TASK INSTRUCTIONS =
Every picture stays out; everything else in the listing below is to be returned exactly.

DATA BELOW =

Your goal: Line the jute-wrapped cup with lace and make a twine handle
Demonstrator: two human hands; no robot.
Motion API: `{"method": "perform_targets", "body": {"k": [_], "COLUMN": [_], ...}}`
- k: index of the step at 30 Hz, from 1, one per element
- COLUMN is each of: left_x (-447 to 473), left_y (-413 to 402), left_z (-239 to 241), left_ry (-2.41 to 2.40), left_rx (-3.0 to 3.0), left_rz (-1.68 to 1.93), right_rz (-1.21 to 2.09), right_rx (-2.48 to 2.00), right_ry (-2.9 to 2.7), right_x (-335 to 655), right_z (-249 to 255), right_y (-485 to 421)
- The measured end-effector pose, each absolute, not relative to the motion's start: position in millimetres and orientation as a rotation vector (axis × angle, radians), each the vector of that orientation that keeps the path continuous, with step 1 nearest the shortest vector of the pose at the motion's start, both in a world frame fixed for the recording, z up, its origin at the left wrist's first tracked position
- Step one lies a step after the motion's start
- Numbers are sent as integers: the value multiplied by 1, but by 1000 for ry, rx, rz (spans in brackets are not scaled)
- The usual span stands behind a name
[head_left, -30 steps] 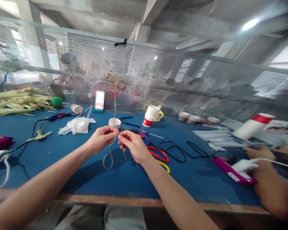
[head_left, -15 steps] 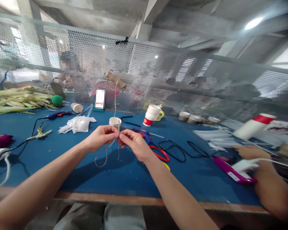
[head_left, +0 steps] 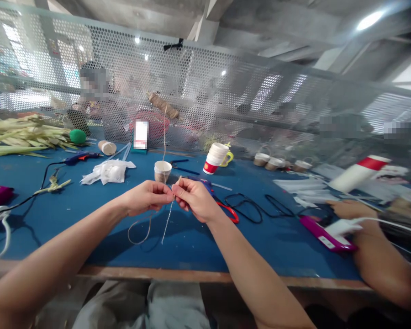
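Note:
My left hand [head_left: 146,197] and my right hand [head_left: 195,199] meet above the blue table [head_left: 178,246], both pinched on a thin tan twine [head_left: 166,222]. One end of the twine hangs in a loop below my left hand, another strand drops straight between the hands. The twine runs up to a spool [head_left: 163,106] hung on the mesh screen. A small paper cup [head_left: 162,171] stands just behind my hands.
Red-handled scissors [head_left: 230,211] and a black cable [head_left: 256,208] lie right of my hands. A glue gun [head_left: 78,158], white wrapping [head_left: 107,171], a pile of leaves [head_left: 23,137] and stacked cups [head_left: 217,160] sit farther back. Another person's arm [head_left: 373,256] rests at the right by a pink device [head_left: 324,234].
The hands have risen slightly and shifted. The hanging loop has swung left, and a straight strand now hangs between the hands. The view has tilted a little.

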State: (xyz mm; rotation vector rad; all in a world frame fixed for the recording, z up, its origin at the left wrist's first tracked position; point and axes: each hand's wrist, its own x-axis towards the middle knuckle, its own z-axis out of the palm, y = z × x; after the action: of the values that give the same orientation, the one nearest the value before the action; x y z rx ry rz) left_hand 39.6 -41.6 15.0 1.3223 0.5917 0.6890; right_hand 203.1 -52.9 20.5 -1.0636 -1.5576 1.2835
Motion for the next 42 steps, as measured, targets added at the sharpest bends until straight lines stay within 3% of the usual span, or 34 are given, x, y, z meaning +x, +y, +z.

WRITTEN SOLUTION =
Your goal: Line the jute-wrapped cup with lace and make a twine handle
Demonstrator: two human hands; no robot.
Motion API: `{"method": "perform_targets", "body": {"k": [_], "COLUMN": [_], ...}}`
- k: index of the step at 30 Hz, from 1, one per element
- COLUMN is each of: left_x (-447 to 473), left_y (-413 to 402), left_z (-239 to 241), left_ry (-2.41 to 2.40), left_rx (-3.0 to 3.0), left_rz (-1.68 to 1.93), right_rz (-1.21 to 2.09), right_rx (-2.48 to 2.00), right_ry (-2.9 to 2.7), right_x (-335 to 655), right_z (-249 to 255), right_y (-485 to 421)
- The measured end-effector pose, each absolute, not relative to the motion's start: position in millimetres and orientation as a rotation vector (axis × angle, radians), each the vector of that orientation that keeps the path continuous, with step 1 nearest the shortest vector of the pose at the motion's start, both in a world frame fixed for the recording, z up, its origin at the left wrist's first tracked position
- Step one lies a step after the motion's start
- Numbers are sent as integers: the value multiplied by 1, but by 1000 for ry, rx, rz (spans in brackets are not scaled)
- The usual span stands behind a name
[head_left, -30 steps] 
[head_left, -15 steps] 
[head_left, +0 steps] 
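Note:
My left hand [head_left: 146,197] and my right hand [head_left: 195,199] meet above the blue table [head_left: 178,246], both pinched on a thin tan twine [head_left: 166,222]. One end of the twine hangs in a loop below my left hand, another strand drops straight between the hands. The twine runs up to a spool [head_left: 163,106] hung on the mesh screen. A small paper cup [head_left: 162,171] stands just behind my hands.
Red-handled scissors [head_left: 230,211] and a black cable [head_left: 256,208] lie right of my hands. A glue gun [head_left: 78,158], white wrapping [head_left: 107,171], a pile of leaves [head_left: 23,137] and stacked cups [head_left: 217,160] sit farther back. Another person's arm [head_left: 373,256] rests at the right by a pink device [head_left: 324,234].
The hands have risen slightly and shifted. The hanging loop has swung left, and a straight strand now hangs between the hands. The view has tilted a little.
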
State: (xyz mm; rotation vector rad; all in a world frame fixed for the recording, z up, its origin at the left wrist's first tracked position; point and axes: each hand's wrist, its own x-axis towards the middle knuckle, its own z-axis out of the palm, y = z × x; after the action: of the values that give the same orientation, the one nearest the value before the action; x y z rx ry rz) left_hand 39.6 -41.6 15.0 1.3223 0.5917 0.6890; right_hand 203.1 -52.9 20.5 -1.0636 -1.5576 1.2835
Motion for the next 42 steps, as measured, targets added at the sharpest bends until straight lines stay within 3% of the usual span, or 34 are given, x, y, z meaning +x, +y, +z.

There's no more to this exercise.